What needs to be done =
When the line with "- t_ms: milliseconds" appears below, start repeating lines exactly, and keep going through the line with "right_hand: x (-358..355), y"; add nothing outside that span.

Recorded information =
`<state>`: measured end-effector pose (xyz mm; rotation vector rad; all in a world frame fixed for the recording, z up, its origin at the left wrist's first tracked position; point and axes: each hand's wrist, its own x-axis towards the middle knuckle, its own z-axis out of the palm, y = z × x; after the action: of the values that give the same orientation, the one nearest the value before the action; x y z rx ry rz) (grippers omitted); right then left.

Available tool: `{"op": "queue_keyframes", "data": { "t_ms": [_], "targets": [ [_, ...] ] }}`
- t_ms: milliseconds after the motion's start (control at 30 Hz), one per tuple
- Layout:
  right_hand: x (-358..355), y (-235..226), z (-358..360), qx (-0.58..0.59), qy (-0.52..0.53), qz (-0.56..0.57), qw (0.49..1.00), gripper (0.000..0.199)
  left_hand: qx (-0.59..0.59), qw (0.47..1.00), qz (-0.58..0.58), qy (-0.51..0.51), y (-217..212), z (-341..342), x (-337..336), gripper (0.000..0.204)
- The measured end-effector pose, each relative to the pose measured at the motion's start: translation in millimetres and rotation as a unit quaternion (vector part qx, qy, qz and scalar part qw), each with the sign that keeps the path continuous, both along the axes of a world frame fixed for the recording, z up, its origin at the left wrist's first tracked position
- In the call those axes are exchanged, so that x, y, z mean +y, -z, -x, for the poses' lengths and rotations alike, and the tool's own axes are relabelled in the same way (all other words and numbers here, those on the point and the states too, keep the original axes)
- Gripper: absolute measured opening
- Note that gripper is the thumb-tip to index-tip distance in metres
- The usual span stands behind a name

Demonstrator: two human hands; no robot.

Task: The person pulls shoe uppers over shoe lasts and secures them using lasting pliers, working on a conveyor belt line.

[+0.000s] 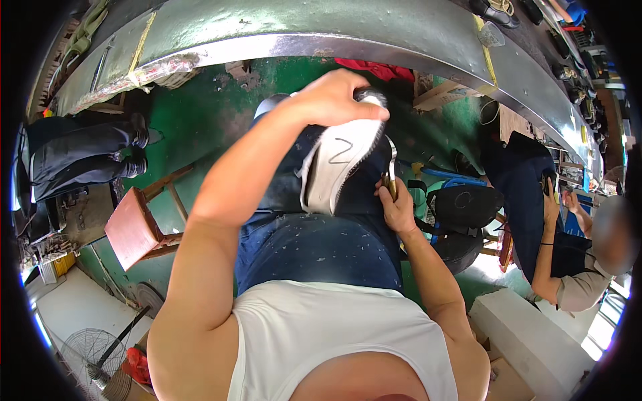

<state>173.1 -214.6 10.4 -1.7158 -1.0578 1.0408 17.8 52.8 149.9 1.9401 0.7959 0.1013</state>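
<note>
"Where does the view look from?"
"The wearer's head, a wide fisheye peering down past a white sleeveless cloth top (pixel 334 324) at the lower edge."
"Facing?"
"Down and forward, a long grey metallic bench (pixel 281 23) bowing across the upper rim."
"How near?"
"Close above a white, dark-edged shoe (pixel 339 160) mid-frame; the green painted floor (pixel 177 110) lies farther below."

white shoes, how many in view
1: the white shoe with a black zigzag mark, just above picture centre, its dark end gripped by the left hand. Others may be hidden.
</note>
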Motion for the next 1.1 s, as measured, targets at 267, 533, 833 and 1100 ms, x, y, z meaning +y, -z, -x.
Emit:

Exercise result =
- t_ms: milliseconds after the motion's start (control at 30 Hz), one per tuple
- Layout:
  right_hand: x (-358..355), y (-235..226), z (-358..360), qx (-0.58..0.59), qy (-0.52..0.53), qz (-0.56..0.57), qw (0.49..1.00), gripper (0.000..0.199)

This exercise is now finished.